## The task
An exact copy of the listing below is required.

## Recorded information
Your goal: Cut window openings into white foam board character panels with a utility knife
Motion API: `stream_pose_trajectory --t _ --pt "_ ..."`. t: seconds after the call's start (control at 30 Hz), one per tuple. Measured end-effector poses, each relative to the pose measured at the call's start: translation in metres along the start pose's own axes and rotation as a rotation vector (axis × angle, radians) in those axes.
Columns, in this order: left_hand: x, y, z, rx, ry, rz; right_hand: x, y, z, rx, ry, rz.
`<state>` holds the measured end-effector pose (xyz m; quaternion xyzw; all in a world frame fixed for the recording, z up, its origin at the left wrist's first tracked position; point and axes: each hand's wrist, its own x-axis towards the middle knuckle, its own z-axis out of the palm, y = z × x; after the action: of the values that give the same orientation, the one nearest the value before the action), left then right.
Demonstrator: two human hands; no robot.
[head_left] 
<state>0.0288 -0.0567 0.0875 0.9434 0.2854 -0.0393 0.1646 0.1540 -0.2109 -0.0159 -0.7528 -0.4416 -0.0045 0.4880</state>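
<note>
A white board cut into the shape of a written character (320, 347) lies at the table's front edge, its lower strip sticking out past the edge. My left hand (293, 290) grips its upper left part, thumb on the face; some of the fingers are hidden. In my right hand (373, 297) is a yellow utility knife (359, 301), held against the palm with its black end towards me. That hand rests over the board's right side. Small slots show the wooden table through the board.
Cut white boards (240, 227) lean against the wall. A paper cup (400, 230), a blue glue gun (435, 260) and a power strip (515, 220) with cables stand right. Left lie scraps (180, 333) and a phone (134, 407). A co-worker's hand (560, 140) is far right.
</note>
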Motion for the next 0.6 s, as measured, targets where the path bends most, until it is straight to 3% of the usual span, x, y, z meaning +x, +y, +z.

## Reply to the task
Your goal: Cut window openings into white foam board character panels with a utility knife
Motion API: `stream_pose_trajectory --t _ --pt "_ ..."`. t: seconds after the call's start (control at 30 Hz), one per tuple. Measured end-effector poses, each relative to the pose measured at the call's start: translation in metres along the start pose's own axes and rotation as a rotation vector (axis × angle, radians) in those axes.
Columns, in this order: left_hand: x, y, z, rx, ry, rz; right_hand: x, y, z, rx, ry, rz.
`<state>` holds the measured end-effector pose (xyz m; quaternion xyzw; all in a world frame fixed for the recording, z up, its origin at the left wrist's first tracked position; point and axes: each hand's wrist, its own x-axis towards the middle knuckle, its own z-axis out of the palm, y = z × x; after the action: of the values that give the same orientation, the one nearest the value before the action), left then right.
Demonstrator: two human hands; no robot.
[head_left] 
<state>0.0288 -0.0567 0.0875 0.9434 0.2854 -0.0393 0.1646 0.1540 -0.2109 -0.0159 -0.7528 -0.4416 -0.0045 0.4880</state>
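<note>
A white board cut into the shape of a written character (320, 347) lies at the table's front edge, its lower strip sticking out past the edge. My left hand (293, 290) grips its upper left part, thumb on the face; some of the fingers are hidden. In my right hand (373, 297) is a yellow utility knife (359, 301), held against the palm with its black end towards me. That hand rests over the board's right side. Small slots show the wooden table through the board.
Cut white boards (240, 227) lean against the wall. A paper cup (400, 230), a blue glue gun (435, 260) and a power strip (515, 220) with cables stand right. Left lie scraps (180, 333) and a phone (134, 407). A co-worker's hand (560, 140) is far right.
</note>
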Motion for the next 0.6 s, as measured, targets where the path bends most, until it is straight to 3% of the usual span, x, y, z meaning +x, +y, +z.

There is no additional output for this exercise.